Companies that collect personal data have spent billions of dollars complying with a patchwork of global data privacy laws since 2018. In response, a nascent privacy tech industry has emerged, consisting of tech startups, consultants, investors, platforms, and domain experts that collectively help companies build compliant data governance programs. This study recognizes the key role of translating the law into software products by asking: how is expertise defined and encoded in the privacy tech industry? I draw on fieldwork from a broader ethnographic study of the privacy tech industry to identify three findings. First, the privacy tech industry constitutes a networked arena of relations structured by partitioning professional expertise across technical, legal, and operational domains. Second, technical expertise in the privacy tech industry is often tenuous and contingent, which could be strengthened by applying scrutiny and deliberation to evaluate the content of expertise rather than its performance.
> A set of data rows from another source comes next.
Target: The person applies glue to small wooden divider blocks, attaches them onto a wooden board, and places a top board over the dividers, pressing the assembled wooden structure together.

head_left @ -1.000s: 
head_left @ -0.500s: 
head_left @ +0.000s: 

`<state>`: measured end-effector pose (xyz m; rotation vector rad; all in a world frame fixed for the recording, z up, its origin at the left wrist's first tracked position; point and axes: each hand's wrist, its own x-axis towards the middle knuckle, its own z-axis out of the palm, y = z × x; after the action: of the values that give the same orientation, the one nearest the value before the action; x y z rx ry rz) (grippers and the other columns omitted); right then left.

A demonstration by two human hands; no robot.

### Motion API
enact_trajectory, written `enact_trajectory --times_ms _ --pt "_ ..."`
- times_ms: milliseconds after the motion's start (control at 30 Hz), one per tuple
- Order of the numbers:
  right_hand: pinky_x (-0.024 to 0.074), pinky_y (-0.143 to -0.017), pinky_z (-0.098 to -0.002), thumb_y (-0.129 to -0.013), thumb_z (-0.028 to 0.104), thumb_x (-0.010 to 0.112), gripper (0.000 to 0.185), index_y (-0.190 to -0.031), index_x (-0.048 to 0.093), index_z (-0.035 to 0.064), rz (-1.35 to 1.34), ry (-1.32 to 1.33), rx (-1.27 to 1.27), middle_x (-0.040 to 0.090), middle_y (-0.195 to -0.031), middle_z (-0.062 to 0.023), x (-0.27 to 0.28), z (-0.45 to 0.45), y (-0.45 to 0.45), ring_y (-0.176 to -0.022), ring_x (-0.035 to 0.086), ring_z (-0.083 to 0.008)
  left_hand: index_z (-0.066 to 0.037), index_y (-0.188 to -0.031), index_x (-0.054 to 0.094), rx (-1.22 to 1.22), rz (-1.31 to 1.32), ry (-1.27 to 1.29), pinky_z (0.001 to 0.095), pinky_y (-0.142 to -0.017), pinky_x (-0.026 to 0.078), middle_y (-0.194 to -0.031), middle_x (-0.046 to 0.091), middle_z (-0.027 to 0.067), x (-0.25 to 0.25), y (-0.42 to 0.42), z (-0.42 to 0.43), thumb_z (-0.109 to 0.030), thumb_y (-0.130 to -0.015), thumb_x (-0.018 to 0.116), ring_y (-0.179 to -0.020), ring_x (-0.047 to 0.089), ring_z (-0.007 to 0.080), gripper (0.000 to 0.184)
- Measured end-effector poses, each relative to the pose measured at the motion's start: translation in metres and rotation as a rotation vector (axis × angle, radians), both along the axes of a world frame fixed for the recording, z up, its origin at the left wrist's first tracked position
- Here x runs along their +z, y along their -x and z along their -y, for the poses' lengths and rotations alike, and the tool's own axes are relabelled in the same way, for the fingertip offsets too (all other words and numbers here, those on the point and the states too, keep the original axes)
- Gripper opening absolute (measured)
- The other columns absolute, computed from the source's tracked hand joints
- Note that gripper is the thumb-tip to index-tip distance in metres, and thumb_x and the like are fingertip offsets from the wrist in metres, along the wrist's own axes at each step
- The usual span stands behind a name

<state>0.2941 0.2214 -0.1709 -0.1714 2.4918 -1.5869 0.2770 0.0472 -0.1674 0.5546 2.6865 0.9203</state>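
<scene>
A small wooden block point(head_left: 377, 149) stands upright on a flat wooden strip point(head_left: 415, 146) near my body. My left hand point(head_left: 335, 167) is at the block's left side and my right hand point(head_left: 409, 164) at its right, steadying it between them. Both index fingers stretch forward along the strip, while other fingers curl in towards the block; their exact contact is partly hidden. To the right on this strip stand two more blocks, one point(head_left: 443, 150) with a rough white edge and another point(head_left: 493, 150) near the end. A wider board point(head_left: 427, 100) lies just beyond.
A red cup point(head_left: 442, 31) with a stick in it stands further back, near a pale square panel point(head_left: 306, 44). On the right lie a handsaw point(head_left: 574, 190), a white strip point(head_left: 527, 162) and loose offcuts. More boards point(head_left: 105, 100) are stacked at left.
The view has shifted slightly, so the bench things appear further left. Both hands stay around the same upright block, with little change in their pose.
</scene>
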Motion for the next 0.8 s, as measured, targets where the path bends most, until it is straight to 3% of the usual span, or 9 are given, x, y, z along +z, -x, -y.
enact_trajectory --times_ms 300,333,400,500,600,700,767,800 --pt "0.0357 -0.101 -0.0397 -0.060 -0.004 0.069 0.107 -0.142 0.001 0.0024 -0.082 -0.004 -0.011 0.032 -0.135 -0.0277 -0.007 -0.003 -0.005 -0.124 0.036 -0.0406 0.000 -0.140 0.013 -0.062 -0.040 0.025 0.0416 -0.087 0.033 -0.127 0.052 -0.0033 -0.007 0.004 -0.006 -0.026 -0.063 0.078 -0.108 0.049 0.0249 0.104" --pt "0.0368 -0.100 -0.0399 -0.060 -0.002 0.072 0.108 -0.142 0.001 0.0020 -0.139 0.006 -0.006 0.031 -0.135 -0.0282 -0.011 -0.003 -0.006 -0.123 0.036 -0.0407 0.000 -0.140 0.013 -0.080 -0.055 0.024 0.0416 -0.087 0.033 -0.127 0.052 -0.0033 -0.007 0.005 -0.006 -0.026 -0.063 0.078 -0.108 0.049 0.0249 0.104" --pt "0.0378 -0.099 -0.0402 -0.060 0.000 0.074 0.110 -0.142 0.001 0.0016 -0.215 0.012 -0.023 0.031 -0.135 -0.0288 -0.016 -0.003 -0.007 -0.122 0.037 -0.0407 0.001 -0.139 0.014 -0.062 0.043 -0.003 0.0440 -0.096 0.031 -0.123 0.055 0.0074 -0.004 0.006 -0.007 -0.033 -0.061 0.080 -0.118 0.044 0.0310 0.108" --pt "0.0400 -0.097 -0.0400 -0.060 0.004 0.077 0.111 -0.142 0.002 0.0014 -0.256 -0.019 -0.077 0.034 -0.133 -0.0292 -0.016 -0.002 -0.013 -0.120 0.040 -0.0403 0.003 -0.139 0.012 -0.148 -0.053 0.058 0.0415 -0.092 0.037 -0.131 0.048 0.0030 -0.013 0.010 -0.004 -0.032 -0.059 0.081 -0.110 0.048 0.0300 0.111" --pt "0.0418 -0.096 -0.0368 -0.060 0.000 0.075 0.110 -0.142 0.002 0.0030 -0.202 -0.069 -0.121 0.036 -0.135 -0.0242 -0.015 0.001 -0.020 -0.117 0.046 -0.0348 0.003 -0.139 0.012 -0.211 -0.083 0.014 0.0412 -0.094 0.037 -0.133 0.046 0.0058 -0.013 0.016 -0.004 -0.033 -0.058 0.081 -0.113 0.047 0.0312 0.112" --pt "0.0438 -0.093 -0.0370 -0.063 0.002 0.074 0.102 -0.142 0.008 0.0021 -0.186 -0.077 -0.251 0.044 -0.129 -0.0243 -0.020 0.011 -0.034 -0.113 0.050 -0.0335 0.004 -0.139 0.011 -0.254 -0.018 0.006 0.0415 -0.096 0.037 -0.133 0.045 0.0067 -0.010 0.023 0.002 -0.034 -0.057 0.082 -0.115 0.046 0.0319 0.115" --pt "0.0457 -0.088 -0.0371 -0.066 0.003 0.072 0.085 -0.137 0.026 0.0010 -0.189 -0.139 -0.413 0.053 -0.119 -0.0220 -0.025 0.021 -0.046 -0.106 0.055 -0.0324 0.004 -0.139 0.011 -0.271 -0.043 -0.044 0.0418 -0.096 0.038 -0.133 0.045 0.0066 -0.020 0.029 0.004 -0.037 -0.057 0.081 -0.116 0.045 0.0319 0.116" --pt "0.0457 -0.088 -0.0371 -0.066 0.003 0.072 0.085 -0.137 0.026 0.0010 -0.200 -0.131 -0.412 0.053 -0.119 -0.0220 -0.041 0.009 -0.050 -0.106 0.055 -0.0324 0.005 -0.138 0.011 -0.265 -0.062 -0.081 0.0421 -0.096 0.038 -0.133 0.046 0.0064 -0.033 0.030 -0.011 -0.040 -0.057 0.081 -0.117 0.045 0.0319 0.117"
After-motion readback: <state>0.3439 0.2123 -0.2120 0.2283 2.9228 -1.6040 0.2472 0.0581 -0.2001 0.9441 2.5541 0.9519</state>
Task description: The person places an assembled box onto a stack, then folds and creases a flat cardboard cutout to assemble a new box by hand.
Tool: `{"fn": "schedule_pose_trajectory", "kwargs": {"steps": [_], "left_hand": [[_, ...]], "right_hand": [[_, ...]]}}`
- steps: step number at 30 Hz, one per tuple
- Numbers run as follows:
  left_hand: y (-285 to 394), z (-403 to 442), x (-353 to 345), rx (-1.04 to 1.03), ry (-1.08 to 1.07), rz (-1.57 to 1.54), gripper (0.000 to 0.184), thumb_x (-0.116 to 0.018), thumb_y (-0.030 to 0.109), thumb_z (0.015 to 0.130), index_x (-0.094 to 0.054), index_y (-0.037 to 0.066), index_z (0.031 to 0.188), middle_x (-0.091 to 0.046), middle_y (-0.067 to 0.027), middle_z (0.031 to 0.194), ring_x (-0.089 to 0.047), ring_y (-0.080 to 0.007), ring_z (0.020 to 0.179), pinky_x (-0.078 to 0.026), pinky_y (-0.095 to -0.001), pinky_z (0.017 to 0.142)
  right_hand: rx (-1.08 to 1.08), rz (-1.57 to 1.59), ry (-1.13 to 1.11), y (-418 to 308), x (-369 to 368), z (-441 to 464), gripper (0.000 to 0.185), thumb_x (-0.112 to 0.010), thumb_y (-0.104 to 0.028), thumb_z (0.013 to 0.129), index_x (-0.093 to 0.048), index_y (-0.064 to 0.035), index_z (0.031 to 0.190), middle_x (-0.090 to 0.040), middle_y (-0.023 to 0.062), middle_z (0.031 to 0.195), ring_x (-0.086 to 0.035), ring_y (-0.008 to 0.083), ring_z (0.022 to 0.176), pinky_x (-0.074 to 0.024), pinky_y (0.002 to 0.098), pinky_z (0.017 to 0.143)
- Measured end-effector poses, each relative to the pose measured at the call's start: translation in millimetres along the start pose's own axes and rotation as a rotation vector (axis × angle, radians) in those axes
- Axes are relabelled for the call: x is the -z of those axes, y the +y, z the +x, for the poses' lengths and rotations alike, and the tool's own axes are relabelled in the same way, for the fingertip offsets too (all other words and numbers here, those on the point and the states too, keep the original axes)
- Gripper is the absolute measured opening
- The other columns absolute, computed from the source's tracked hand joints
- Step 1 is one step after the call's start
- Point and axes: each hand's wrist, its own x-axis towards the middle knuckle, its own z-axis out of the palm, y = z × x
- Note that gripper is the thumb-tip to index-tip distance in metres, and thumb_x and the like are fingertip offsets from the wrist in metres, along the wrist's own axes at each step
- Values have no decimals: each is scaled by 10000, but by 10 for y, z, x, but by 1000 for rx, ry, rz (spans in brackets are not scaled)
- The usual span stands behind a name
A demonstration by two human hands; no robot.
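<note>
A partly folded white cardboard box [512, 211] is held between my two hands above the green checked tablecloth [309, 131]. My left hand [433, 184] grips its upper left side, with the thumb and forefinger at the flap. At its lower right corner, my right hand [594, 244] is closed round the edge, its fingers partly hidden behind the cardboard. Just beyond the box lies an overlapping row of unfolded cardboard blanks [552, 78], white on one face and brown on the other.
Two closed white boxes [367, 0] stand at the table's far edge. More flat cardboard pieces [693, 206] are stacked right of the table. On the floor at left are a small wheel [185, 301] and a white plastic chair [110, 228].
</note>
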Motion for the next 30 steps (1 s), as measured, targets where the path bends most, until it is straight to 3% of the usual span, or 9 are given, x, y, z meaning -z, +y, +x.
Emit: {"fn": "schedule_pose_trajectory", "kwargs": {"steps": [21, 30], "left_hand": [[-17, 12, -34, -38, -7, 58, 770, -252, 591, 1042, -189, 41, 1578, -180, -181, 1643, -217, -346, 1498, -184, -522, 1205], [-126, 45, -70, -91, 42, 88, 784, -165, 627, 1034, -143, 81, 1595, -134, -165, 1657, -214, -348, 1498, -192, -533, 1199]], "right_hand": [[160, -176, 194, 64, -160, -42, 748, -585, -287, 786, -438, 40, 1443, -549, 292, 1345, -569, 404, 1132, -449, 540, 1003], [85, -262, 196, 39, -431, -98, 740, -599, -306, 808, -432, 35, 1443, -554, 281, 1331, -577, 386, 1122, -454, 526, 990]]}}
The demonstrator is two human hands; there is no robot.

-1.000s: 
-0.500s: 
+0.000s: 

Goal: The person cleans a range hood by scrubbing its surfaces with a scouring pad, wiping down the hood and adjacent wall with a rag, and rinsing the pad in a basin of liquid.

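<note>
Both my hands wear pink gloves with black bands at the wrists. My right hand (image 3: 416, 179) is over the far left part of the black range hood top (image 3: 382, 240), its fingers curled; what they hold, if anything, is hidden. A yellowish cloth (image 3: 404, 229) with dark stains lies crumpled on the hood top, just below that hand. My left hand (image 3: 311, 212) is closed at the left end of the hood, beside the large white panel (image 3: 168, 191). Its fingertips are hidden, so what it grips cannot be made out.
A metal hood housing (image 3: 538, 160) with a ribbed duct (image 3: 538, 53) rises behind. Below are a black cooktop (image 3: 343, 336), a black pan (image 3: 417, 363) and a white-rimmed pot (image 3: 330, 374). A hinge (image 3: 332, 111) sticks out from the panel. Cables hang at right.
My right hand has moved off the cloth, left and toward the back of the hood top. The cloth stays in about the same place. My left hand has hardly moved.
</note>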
Third, boundaries of expertise are increasingly encoded in compliance software, perpetuating performative rather than scrutinized expertise. At scale, these products promote managerial processes that manifest as checkbox compliance, codifying splintered accountability and undermining the spirit of data privacy law. I argue that technology policy would benefit from scrutinizing the contents of expertise, inviting agonistic deliberation, and including lay expertise to counter the technocratic structural relations of a surveillance economy.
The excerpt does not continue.